Kohl's management closely examines these challenging categories, implying that solutions may take time. Despite these issues, the analyst acknowledged Kohl's CEO's proactive approach, which involves actively engaging with secondary markets to source merchandise.

This strategy will eventually provide more trend-appropriate offerings, especially in the juniors' category, estimated to be less than 10% of the company's product mix.

In other recent news, Kohl's Corporation (NYSE:KSS) has reported an increase in Q2 2024 earnings by 13% despite declining sales. The company exceeded profit expectations in its second-quarter earnings report due to effective inventory and cost management. However, Kohl's experienced a 5.1% decline in same-store sales, steeper than anticipated.

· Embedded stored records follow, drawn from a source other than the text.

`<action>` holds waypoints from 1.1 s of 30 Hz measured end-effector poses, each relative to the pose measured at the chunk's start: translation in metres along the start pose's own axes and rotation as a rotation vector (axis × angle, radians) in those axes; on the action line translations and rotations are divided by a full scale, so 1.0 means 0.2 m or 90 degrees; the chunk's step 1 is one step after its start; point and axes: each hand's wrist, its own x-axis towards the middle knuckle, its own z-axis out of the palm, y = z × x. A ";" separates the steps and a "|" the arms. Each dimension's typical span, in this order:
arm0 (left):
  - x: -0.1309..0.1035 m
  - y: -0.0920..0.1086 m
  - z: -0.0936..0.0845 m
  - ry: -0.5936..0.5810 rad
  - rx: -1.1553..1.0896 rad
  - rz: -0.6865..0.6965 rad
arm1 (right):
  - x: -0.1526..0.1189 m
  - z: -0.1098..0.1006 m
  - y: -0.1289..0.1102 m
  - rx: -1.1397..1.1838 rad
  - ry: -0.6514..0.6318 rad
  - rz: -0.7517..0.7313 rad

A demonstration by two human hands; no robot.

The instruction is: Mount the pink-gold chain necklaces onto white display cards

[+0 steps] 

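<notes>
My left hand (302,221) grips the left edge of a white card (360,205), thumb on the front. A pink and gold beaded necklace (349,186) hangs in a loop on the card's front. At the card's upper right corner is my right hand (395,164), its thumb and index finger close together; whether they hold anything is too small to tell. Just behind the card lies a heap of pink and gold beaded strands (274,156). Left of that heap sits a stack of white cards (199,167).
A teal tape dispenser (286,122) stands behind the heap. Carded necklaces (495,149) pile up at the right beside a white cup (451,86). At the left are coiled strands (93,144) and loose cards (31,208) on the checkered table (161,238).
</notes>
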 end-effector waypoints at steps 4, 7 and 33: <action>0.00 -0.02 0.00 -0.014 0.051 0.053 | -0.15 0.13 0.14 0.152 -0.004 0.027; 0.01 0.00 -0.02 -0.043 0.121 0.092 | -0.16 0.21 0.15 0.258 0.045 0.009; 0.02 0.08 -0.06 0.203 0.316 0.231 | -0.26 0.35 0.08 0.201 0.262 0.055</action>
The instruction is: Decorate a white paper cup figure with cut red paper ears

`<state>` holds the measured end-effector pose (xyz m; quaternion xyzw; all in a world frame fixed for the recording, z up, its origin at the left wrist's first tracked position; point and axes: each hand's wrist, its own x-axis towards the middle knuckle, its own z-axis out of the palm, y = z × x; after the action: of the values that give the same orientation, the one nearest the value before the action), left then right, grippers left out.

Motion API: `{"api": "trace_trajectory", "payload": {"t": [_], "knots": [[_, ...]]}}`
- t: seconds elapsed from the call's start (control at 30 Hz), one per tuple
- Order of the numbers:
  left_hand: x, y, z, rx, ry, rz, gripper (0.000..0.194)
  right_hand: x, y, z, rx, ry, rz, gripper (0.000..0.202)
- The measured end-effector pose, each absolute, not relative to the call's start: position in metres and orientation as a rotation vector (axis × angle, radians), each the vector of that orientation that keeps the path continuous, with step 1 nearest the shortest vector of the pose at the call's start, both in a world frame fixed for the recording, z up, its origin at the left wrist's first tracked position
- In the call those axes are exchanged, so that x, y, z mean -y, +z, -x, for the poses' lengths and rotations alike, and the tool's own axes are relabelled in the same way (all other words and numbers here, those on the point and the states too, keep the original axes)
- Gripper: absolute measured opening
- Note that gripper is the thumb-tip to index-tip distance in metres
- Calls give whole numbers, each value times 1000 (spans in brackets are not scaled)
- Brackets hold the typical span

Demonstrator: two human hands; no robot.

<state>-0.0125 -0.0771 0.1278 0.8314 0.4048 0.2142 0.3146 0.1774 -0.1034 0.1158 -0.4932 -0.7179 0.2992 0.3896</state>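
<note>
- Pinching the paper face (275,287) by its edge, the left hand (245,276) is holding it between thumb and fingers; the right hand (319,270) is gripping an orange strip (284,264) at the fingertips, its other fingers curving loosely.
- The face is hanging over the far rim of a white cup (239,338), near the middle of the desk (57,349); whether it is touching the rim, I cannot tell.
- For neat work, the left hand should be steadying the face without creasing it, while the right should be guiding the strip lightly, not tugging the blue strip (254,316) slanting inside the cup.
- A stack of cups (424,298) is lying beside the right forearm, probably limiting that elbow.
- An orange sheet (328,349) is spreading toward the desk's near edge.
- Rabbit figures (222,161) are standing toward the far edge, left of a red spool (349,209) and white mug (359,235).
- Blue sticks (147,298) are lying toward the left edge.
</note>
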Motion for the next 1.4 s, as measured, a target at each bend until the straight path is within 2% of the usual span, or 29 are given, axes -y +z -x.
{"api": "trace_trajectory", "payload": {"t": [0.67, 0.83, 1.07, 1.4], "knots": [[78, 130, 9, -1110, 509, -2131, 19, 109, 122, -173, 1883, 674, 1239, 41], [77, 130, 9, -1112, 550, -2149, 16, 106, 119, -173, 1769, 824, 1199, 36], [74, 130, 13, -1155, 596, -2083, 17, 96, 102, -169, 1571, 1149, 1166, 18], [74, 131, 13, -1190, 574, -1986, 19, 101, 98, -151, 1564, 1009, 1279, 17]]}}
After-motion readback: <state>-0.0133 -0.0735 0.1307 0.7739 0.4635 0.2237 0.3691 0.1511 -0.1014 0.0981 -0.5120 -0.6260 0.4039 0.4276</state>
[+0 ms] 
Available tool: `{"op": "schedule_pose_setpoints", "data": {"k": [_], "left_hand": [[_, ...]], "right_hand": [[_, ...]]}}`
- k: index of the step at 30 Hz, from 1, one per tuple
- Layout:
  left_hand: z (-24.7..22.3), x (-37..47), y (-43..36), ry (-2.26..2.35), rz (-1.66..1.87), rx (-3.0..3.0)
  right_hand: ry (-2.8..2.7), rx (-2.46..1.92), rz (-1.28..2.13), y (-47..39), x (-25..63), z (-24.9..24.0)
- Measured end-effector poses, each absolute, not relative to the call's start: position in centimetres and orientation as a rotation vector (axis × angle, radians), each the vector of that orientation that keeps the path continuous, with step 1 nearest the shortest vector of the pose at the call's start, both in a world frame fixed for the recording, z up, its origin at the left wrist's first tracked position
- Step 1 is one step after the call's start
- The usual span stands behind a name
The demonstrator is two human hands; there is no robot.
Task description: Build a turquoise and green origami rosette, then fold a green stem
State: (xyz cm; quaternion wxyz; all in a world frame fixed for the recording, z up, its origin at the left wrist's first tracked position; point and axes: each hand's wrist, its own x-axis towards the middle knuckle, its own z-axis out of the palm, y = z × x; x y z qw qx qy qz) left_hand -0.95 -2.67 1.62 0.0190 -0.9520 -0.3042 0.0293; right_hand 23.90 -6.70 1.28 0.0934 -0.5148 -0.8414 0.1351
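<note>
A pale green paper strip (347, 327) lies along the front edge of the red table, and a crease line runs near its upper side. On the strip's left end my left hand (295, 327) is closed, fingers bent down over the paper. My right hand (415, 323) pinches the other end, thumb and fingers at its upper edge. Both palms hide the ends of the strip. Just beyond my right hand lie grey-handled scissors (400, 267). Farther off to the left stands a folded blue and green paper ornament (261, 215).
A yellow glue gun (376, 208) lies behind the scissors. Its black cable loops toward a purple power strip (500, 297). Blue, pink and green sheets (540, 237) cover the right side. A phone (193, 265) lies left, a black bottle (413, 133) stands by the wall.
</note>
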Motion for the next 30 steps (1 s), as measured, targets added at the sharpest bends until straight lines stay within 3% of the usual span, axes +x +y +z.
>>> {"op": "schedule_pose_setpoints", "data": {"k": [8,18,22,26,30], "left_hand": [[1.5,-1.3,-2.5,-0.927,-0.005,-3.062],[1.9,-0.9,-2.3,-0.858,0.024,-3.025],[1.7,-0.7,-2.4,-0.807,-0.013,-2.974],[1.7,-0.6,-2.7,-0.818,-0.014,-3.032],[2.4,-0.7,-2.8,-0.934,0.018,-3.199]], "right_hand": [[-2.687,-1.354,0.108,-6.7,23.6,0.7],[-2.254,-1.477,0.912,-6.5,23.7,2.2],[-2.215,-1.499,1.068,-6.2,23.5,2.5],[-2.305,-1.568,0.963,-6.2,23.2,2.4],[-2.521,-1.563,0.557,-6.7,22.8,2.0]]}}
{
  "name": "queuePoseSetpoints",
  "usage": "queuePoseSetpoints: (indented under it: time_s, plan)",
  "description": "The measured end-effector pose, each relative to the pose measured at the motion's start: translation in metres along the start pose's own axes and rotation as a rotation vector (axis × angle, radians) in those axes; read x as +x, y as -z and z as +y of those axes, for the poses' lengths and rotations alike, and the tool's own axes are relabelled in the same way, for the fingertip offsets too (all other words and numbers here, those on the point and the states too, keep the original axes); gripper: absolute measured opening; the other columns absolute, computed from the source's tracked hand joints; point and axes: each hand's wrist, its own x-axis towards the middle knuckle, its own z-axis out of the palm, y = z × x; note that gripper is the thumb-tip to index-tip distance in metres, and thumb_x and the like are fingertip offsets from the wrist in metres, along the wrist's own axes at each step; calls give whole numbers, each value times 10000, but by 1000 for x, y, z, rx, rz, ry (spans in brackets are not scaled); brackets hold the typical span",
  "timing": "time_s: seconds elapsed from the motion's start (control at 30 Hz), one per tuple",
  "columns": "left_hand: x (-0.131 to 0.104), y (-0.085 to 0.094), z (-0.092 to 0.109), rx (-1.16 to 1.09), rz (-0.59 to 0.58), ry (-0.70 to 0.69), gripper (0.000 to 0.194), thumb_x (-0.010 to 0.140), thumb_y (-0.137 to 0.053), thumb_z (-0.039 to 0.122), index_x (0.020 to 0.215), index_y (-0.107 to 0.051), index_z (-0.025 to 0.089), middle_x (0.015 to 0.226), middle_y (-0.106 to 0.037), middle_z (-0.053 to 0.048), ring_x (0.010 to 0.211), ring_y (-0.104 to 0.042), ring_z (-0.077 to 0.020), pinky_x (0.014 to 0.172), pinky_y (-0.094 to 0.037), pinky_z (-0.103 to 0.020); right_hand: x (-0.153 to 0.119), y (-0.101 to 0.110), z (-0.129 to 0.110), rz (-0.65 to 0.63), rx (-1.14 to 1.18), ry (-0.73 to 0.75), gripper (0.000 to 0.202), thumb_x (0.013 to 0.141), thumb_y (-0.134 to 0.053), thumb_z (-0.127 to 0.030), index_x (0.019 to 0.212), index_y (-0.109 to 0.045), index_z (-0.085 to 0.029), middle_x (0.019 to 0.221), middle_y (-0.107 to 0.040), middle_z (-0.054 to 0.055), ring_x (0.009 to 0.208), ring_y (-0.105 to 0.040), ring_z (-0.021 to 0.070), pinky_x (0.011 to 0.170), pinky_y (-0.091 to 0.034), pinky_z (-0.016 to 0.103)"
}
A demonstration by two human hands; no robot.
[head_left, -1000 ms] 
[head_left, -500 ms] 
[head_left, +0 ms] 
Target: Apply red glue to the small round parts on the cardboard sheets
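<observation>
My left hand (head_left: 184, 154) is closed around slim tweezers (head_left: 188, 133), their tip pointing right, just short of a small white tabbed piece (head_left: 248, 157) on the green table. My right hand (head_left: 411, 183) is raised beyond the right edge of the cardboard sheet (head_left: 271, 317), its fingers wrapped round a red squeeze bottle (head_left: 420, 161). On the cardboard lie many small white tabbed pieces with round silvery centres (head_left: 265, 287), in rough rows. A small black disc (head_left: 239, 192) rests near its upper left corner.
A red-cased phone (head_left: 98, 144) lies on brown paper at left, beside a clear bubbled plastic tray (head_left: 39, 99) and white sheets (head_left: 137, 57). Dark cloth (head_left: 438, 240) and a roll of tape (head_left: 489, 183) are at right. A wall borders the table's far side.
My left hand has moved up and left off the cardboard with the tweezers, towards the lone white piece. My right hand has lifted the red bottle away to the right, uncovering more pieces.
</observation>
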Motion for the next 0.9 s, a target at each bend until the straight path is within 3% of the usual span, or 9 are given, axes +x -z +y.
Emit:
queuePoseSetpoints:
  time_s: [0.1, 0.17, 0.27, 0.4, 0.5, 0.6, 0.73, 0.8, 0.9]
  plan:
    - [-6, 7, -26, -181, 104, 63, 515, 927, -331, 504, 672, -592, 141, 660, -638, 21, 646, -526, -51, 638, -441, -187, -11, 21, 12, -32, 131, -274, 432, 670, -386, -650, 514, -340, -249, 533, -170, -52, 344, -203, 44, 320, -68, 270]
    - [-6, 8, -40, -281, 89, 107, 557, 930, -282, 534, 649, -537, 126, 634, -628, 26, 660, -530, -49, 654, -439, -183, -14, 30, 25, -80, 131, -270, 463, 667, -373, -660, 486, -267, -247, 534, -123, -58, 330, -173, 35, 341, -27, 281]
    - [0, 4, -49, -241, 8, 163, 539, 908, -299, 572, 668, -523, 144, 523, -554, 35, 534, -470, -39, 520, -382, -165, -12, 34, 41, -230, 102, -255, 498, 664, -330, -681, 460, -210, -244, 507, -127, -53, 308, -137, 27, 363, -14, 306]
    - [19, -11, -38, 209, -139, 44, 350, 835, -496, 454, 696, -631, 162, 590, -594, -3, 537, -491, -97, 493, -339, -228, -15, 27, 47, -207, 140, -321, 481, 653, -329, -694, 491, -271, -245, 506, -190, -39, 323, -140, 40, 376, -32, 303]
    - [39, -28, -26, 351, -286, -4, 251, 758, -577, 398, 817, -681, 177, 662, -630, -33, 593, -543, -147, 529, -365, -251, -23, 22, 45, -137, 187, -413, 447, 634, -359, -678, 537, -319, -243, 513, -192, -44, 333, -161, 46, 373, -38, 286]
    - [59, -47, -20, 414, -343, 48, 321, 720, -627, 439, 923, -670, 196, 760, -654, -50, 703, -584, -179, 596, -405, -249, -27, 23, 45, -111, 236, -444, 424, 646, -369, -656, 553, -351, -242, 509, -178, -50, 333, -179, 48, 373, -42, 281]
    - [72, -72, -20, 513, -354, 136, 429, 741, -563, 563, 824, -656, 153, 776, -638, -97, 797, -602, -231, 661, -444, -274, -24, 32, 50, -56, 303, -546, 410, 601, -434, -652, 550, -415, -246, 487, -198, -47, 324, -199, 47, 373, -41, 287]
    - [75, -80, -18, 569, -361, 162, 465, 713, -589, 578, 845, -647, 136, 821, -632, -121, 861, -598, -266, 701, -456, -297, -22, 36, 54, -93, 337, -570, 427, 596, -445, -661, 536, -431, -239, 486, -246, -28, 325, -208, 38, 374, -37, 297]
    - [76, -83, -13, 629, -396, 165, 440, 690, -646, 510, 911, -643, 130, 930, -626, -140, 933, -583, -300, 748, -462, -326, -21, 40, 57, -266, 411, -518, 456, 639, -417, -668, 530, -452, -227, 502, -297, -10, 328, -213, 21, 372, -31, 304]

In response to these developments, Baird adjusted its outlook on Kohl's shares, reducing the price target to $25 from $27, while maintaining an Outperform rating. On the other hand, JPMorgan (NYSE:JPM) downgraded Kohl's stock from Neutral to Underweight, setting a price target of $19.00.

Despite the challenging retail environment, Kohl's management has raised its full-year earnings guidance for 2024, excluding potential impacts from any Consumer Financial Protection Bureau ruling. The company also revised its full-year 2024 EPS outlook to $1.75-$2.25, exceeding the previous guidance of $1.25-$1.85.

Furthermore, the company expects a 2% to 3% reduction in selling, general, and administrative expenses and a year-over-year gross margin expansion of 40-50 basis points.

Lastly, Kohl's is adapting its marketing strategies to improve customer experience, with initiatives including partnerships with Babies "R" Us and expansion of key growth areas.

Despite facing headwinds from inflation and high interest rates, the company remains optimistic about its long-term success, which is driven by these strategic initiatives.